Si bien se trata de la creación de un universo particular de cada lector, de unos cotos privados en los que, a excepción de conversaciones o de generosidades nadie pueda entrar: la lectura está en posibilidades de significar la construcción de mundos privados, lacrados, infranqueables. Así cada acervo de lecturas configura una galaxia distinta, una república independiente, por forma que leer constituye una tentativa de probar los infinitos, de no terminar nunca. Siempre quedarán cosas por leer, siempre quedará intacto el aguijón de releer, de por lo menos pasar la mano por las repisas. Pero, cuidado, leer todo o leer de todo no serviría de nada si quien lee no es capaz de crear conexiones, de usar la literatura como cuartel general, para crear imágenes individuales, para fundar imperios y conquistar reinos colindantes.

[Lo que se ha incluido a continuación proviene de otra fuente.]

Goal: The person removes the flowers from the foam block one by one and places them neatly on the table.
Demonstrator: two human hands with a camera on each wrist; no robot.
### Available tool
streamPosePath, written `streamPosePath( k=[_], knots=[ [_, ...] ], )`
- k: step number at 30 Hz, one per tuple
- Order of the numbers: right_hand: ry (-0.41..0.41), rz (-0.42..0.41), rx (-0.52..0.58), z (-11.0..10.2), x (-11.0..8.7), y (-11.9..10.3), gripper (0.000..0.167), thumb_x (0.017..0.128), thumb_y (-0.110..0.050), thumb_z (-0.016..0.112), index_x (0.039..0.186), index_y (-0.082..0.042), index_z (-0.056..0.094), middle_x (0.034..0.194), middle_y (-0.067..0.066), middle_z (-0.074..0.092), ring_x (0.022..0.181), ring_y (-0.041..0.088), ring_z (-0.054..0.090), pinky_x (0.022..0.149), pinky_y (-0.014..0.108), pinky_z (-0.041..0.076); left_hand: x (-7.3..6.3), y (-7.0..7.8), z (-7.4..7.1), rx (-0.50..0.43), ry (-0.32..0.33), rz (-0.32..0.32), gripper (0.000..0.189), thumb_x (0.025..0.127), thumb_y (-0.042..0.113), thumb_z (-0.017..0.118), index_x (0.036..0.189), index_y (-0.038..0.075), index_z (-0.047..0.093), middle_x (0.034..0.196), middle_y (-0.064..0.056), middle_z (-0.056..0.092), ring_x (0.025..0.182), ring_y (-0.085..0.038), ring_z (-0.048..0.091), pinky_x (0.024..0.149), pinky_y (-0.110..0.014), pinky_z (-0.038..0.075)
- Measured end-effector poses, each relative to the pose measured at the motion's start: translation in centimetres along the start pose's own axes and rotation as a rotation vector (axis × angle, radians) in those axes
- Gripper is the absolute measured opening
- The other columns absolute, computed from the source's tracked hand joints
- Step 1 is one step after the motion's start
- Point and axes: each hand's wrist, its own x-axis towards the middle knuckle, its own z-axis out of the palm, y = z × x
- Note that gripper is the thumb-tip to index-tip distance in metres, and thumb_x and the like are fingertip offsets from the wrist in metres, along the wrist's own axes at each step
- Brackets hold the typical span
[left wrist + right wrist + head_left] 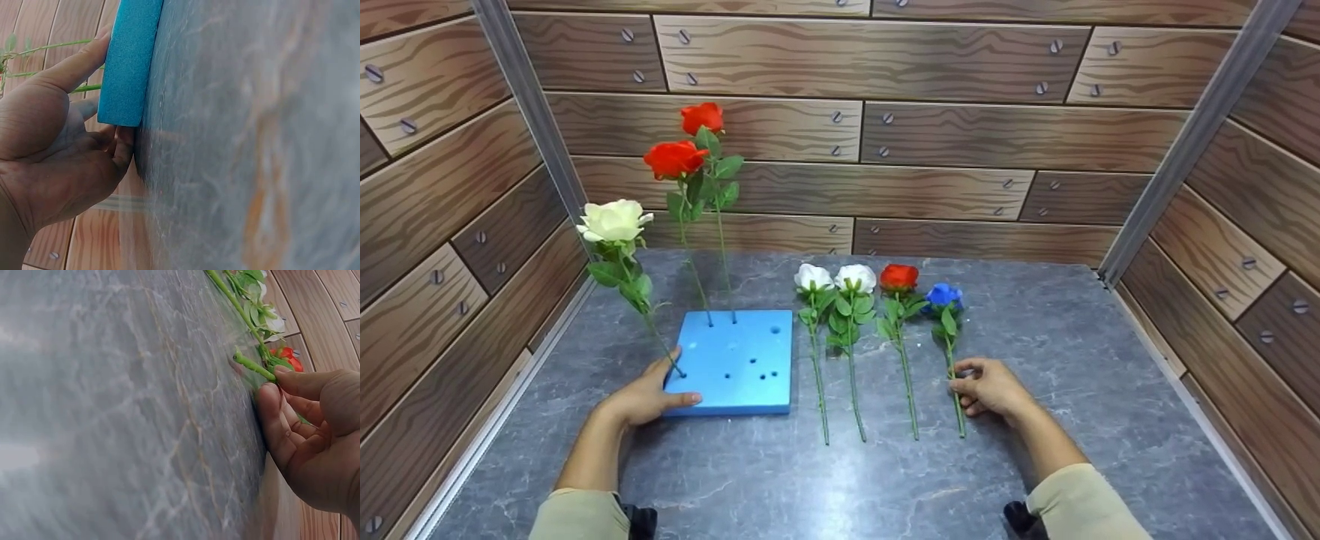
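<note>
My left hand [643,397] grips the near left corner of a blue foam block [742,390], thumb on its top face; the left wrist view shows curled fingers beside the block's edge [128,73]. Upright in its holes stand a cream rose [615,221] and two red roses, one nearer [675,159] and one farther [703,118]. On the right, my right hand [988,386] pinches the stem of a blue rose [943,295] between thumb and fingers. The stem's cut end [247,364] pokes out past the fingertips in the right wrist view.
Between block and right hand lie two white roses, one left [814,278] and one right [855,279], and a red rose [899,277], stems toward me. The grey marbled table [840,487] is bounded by wood-patterned walls [945,135] and metal corner posts [1192,142].
</note>
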Motion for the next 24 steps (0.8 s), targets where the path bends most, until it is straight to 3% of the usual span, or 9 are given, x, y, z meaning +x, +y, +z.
streamPosePath(
  k=[14, 24],
  knots=[
    [0.066, -0.005, -0.072, 0.63, 0.53, 0.26, 0.049, 0.097, -0.012, 0.081, 0.141, 0.005, 0.065, 0.077, 0.003, 0.067, 0.057, 0.01, 0.06, 0.049, 0.024, 0.053, 0.36, -0.17, 0.0, 0.016, 0.003, -0.003, 0.122, 0.096, 0.052, 0.081, 0.176, 0.014, -0.003, 0.178, -0.036, -0.01, 0.162, -0.063, -0.007, 0.129, -0.08, 0.011],
    [0.06, -0.013, -0.06, 0.51, 0.61, 0.45, 0.051, 0.097, -0.013, 0.081, 0.141, 0.006, 0.064, 0.079, 0.001, 0.065, 0.058, 0.009, 0.06, 0.048, 0.024, 0.055, 0.48, -0.36, 0.06, 0.011, 0.008, 0.004, 0.122, 0.096, 0.05, 0.082, 0.176, 0.013, -0.003, 0.177, -0.036, -0.01, 0.163, -0.063, -0.007, 0.129, -0.08, 0.01]
  ],
)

Ya el citado Proust había argumentado que la lectura no sirve para reemplazar a la realidad o superponerla, de modo que la gracia está en que la lectura haga las veces de circuito con otros feudos de la estética y de la búsqueda de la belleza, que esté enchufada con la música, que tenga un pie en la arquitectura y en las demás artes de la vista, que sea materia de discusión gastronómica o motivo de largas caminatas por las ciudades amadas. Entonces – sigue la teoría- leer por leer sirve de poco si la lectura no tiene ambiciones de interconexión. Volverse erudito (saber cada vez más sobre menos y menos) le quita toda gracia y todo arte a la lectura, la priva de goce y de encanto, la convierte, supongo, en un ejercicio casi sacerdotal. Buscar, como habría dicho Bergson, no solamente lo agradable que se dirija a la sensibilidad sino avanzar hacia lo bello, hacia lo que latiga la inteligencia. “La emoción estética no es una sensación, es decir, algo inmediato, es un sentimiento que ha sido precedido por un juicio, por un trabajo intelectual.” (Bergson, Henri, “Lecciones de Estética y Metafísica”, Madrid, Siruela, 2012, Pág. 2012)  El evento, entonces, de la combinación de placeres con la inteligencia como eje. 

Fuente: www.coladelmundo.blogspot.com

Leer por leer puede desembocar en la dificultad y en la esterilidad. Basta con imaginarse al gran Montaigne, encerrado y retirado en su torre de la Dordoña, que opinaba que solamente se debe leer los libros que fluyen y que es lícito dejar de lado las lecturas complejas y que cuesten trabajo: “En cuanto a las dificultades, si encuentro alguna leyendo, no me como las uñas con ellas; las dejo en su sitio tras hacer una carga o dos. Si me plantara en ellas, me perdería, y perdería el tiempo. Porque tengo el espíritu saltarín…Si un libro me disgusta, cojo otro; y sólo me entrego a ello en los momentos en que el aburrimiento de no hacer nada empieza a adueñarse de mí. Apenas me intereso por los nuevos, pues los viejos me parecen más ricos y más vigorosos; ni por los griegos, pues mi juicio no es capaz de sacar provecho de una compresión pueril y primeriza.” (“Ensayos”, Barcelona, Acantilado, 2007, Pág. 588) 

Así, pues, la lectura como búsqueda del placer, de la belleza precedida por el buen juicio, como vehículo para encontrar nuevas conexiones.